Relato sobre el diálogo y las soluciones. En la cobertura opositora se insiste en que el gobierno se niega a discutir la convención colectiva, mantiene un “silencio” frente a las exigencias gremiales y se limita a anunciar ajustes vagos sin fechas ni montos concretos, lo que justificaría la escalada de presión. Los medios alineados con el gobierno, por su parte, suelen destacar mesas de trabajo, anuncios de bonos y programas de protección social como evidencias de que sí hay diálogo y respuesta, aunque sin admitir la magnitud del rezago salarial. De este modo, la oposición presenta el conflicto como resultado directo de la falta de voluntad política, mientras el oficialismo intenta mostrar una narrativa de negociación gradualista y de equilibrios macroeconómicos necesarios.

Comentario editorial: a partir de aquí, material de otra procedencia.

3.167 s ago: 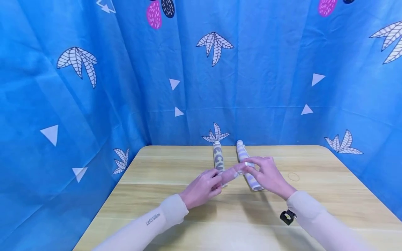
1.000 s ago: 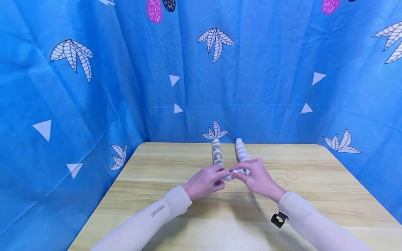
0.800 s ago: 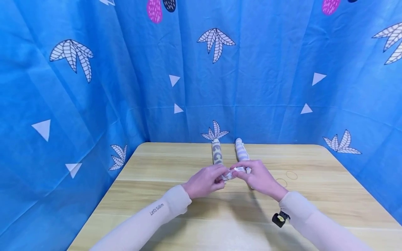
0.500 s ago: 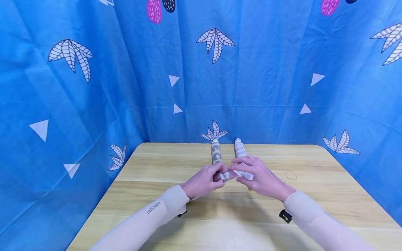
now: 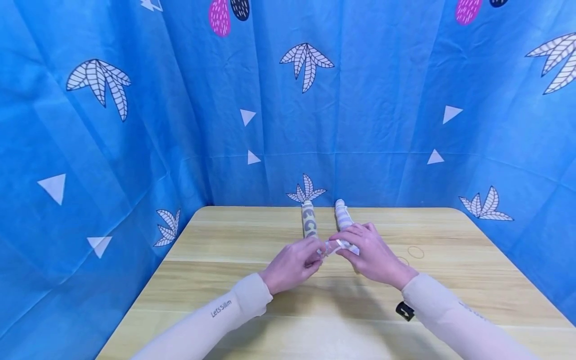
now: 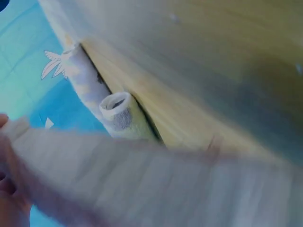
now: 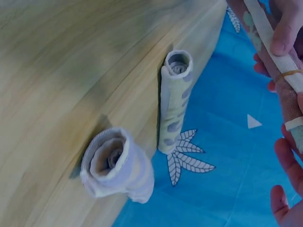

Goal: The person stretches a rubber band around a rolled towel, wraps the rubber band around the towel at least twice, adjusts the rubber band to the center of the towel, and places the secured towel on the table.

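Observation:
Both hands hold a rolled cloth point(image 5: 333, 247), pinkish with pale patterned patches, above the middle of the table. My left hand point(image 5: 291, 266) grips its left end, fingers curled round it. My right hand point(image 5: 375, 256) holds the other end between thumb and fingers. In the right wrist view a thin tan rubber band point(image 7: 290, 73) runs across the roll, and a white edge strip shows along it. Beyond the hands lie a rolled cloth with grey letters point(image 5: 309, 220) and a lilac-striped rolled cloth point(image 5: 343, 216), the latter partly hidden by the right hand.
Two thin rubber bands, one farther back point(image 5: 416, 252) and one nearer point(image 5: 403, 260), lie right of the right hand. The wooden table point(image 5: 216, 280) ends at a blue patterned curtain point(image 5: 382, 100) behind and at the sides.
The held roll and right hand have shifted left since the oldest frame, and a second loose band has come into sight. The right fingers spread half a second ago and have closed in again.

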`<state>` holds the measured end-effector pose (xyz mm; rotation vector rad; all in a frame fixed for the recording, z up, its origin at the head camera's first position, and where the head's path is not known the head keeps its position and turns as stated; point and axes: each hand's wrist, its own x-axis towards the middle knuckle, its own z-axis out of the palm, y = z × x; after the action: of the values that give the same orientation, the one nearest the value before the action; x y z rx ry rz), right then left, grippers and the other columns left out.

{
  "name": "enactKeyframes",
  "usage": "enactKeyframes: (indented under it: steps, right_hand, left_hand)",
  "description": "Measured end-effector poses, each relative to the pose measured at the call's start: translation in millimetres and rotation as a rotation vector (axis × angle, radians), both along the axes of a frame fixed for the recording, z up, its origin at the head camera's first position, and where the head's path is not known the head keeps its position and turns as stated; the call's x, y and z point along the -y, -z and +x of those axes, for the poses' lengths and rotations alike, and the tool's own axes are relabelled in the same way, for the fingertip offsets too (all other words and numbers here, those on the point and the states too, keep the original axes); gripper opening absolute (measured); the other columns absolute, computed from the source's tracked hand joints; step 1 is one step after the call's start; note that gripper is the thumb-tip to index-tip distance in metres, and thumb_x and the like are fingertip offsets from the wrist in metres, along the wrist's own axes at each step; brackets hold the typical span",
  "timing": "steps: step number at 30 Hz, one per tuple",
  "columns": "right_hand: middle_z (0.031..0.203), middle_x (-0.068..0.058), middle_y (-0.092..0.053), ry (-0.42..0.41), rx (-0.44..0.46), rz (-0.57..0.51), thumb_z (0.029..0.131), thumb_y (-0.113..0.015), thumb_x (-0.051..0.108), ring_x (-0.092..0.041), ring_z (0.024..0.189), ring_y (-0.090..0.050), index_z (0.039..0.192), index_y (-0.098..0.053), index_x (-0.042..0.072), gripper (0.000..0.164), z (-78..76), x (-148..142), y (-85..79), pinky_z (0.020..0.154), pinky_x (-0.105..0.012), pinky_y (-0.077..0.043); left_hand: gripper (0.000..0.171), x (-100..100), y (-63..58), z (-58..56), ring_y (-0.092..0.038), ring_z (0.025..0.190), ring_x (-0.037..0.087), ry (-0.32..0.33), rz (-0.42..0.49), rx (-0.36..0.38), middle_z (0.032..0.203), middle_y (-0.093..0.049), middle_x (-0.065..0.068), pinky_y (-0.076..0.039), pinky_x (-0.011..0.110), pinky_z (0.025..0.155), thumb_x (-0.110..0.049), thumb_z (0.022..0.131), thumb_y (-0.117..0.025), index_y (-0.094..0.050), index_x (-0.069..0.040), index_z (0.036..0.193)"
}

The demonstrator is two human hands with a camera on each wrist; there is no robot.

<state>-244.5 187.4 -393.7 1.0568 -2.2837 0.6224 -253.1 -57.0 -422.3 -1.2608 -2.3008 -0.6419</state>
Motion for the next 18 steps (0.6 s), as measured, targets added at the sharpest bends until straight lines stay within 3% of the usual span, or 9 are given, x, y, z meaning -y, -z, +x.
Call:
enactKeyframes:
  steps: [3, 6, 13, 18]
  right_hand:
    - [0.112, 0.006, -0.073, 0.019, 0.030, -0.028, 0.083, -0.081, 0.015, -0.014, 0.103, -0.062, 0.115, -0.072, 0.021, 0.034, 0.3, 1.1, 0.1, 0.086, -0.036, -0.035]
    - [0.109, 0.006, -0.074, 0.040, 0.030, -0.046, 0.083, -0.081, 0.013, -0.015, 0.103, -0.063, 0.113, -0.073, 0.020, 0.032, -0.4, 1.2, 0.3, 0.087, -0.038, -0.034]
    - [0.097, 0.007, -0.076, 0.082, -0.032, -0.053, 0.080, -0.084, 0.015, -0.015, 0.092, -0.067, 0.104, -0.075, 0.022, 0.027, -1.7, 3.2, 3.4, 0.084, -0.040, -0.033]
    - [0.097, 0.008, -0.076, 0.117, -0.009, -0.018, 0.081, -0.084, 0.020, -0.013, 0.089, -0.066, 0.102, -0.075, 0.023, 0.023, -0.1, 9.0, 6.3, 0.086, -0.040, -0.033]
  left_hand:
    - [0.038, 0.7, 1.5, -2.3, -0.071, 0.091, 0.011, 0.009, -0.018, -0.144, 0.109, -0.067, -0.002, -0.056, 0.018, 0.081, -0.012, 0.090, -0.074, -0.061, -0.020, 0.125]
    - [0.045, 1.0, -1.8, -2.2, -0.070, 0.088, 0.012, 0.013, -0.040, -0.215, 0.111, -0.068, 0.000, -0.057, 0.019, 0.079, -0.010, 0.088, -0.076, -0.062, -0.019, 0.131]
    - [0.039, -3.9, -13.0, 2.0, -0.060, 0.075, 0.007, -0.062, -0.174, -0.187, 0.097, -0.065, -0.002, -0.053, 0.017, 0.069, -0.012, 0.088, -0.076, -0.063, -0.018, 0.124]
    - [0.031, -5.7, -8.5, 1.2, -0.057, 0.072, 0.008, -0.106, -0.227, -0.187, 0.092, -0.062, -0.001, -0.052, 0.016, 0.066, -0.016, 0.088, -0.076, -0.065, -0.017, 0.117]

Tratamiento del acoso laboral y la conflictividad. Las fuentes opositoras ponen énfasis en las denuncias de acoso laboral a docentes que reclaman mejoras, describiendo amenazas, presiones administrativas y el uso de directores afines al gobierno para desmovilizar o intimidar. Los medios pro-gobierno tienden a omitir o relativizar estas acusaciones, resaltando el llamado oficial a mantener la normalidad escolar y encuadrando las tensiones como diferencias internas que deben procesarse por canales institucionales. Para la oposición, el acoso sería una herramienta de control político sobre el magisterio, mientras que para el oficialismo el foco discursivo está en preservar la estabilidad y evitar “perturbaciones” del calendario escolar.

In summary, Opposition coverage tends to presentar el conflicto docente como la consecuencia directa de políticas gubernamentales que han destruido el salario y bloqueado la negociación colectiva, mientras Government-aligned coverage tends to enmarcar las tensiones en factores externos, resaltar esfuerzos graduales del Ejecutivo y minimizar el carácter político y masivo de las protestas.